The complete listing should be restated word for word.
DATA EXTRACT START
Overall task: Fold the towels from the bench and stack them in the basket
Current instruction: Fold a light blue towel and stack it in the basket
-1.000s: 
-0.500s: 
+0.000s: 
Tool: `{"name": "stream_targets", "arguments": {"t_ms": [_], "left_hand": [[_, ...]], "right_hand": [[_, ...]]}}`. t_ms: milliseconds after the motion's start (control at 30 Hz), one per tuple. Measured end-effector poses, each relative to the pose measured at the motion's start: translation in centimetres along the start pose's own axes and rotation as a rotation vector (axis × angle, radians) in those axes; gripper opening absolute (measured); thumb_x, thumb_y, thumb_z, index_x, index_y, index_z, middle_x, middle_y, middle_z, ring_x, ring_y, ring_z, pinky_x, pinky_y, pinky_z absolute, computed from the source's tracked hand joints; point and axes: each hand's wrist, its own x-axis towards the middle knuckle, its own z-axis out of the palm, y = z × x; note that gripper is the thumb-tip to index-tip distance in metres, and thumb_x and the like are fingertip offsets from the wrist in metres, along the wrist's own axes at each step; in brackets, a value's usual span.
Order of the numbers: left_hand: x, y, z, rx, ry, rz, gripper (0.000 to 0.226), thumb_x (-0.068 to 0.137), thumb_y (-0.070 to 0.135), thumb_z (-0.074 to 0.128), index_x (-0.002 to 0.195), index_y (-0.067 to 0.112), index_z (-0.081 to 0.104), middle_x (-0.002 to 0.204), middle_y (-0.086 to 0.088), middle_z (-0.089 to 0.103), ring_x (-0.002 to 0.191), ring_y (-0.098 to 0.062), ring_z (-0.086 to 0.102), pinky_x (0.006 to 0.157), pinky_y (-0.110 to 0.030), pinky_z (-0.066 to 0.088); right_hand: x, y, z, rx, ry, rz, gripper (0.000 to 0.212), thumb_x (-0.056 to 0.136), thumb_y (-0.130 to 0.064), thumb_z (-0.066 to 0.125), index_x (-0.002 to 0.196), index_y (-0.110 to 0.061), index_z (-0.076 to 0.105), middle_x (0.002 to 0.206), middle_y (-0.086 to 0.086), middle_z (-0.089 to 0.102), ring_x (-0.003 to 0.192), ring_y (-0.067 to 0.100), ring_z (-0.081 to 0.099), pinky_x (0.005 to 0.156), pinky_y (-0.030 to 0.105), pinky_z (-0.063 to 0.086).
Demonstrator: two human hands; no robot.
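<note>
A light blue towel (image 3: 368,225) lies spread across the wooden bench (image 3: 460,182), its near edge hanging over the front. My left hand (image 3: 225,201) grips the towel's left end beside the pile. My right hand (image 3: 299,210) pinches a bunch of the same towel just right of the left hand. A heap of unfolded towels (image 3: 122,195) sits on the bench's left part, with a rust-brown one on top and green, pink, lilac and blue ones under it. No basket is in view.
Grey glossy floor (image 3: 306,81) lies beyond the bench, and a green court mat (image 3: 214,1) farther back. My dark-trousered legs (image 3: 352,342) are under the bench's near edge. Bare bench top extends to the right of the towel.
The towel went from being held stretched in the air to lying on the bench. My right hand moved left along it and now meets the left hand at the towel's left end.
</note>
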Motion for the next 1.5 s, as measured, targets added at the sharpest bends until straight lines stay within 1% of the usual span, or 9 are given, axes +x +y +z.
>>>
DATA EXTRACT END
WRITTEN RESPONSE -
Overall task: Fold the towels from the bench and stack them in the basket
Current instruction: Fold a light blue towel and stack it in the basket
-1.000s: 
-0.500s: 
+0.000s: 
Tool: `{"name": "stream_targets", "arguments": {"t_ms": [_], "left_hand": [[_, ...]], "right_hand": [[_, ...]]}}`. t_ms: milliseconds after the motion's start (control at 30 Hz), one per tuple. Measured end-effector poses, each relative to the pose measured at the motion's start: translation in centimetres along the start pose's own axes and rotation as a rotation vector (axis × angle, radians) in those axes; gripper opening absolute (measured); thumb_x, thumb_y, thumb_z, index_x, index_y, index_z, middle_x, middle_y, middle_z, ring_x, ring_y, ring_z, pinky_x, pinky_y, pinky_z absolute, computed from the source's tracked hand joints; point and axes: each hand's wrist, its own x-axis towards the middle knuckle, its own z-axis out of the palm, y = z × x; note that gripper is the thumb-tip to index-tip distance in metres, and thumb_x and the like are fingertip offsets from the wrist in metres, along the wrist's own axes at each step; in brackets, a value's usual span.
Order of the numbers: left_hand: x, y, z, rx, ry, rz, gripper (0.000 to 0.226), thumb_x (-0.068 to 0.137), thumb_y (-0.070 to 0.135), thumb_z (-0.074 to 0.128), index_x (-0.002 to 0.195), index_y (-0.067 to 0.112), index_z (-0.081 to 0.104), middle_x (-0.002 to 0.204), middle_y (-0.086 to 0.088), middle_z (-0.089 to 0.103), ring_x (-0.002 to 0.191), ring_y (-0.098 to 0.062), ring_z (-0.086 to 0.102), pinky_x (0.006 to 0.157), pinky_y (-0.110 to 0.030), pinky_z (-0.066 to 0.088); right_hand: x, y, z, rx, ry, rz, gripper (0.000 to 0.212), thumb_x (-0.056 to 0.136), thumb_y (-0.130 to 0.064), thumb_z (-0.066 to 0.125), index_x (-0.002 to 0.196), index_y (-0.110 to 0.061), index_z (-0.076 to 0.105), middle_x (0.002 to 0.206), middle_y (-0.086 to 0.086), middle_z (-0.089 to 0.102), ring_x (-0.003 to 0.192), ring_y (-0.067 to 0.100), ring_z (-0.081 to 0.099), pinky_x (0.005 to 0.156), pinky_y (-0.030 to 0.105), pinky_z (-0.063 to 0.086).
Demonstrator: two human hands; no robot.
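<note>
A light blue towel (image 3: 368,225) lies spread across the wooden bench (image 3: 460,182), its near edge hanging over the front. My left hand (image 3: 225,201) grips the towel's left end beside the pile. My right hand (image 3: 299,210) pinches a bunch of the same towel just right of the left hand. A heap of unfolded towels (image 3: 122,195) sits on the bench's left part, with a rust-brown one on top and green, pink, lilac and blue ones under it. No basket is in view.
Grey glossy floor (image 3: 306,81) lies beyond the bench, and a green court mat (image 3: 214,1) farther back. My dark-trousered legs (image 3: 352,342) are under the bench's near edge. Bare bench top extends to the right of the towel.
The towel went from being held stretched in the air to lying on the bench. My right hand moved left along it and now meets the left hand at the towel's left end.
</note>
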Motion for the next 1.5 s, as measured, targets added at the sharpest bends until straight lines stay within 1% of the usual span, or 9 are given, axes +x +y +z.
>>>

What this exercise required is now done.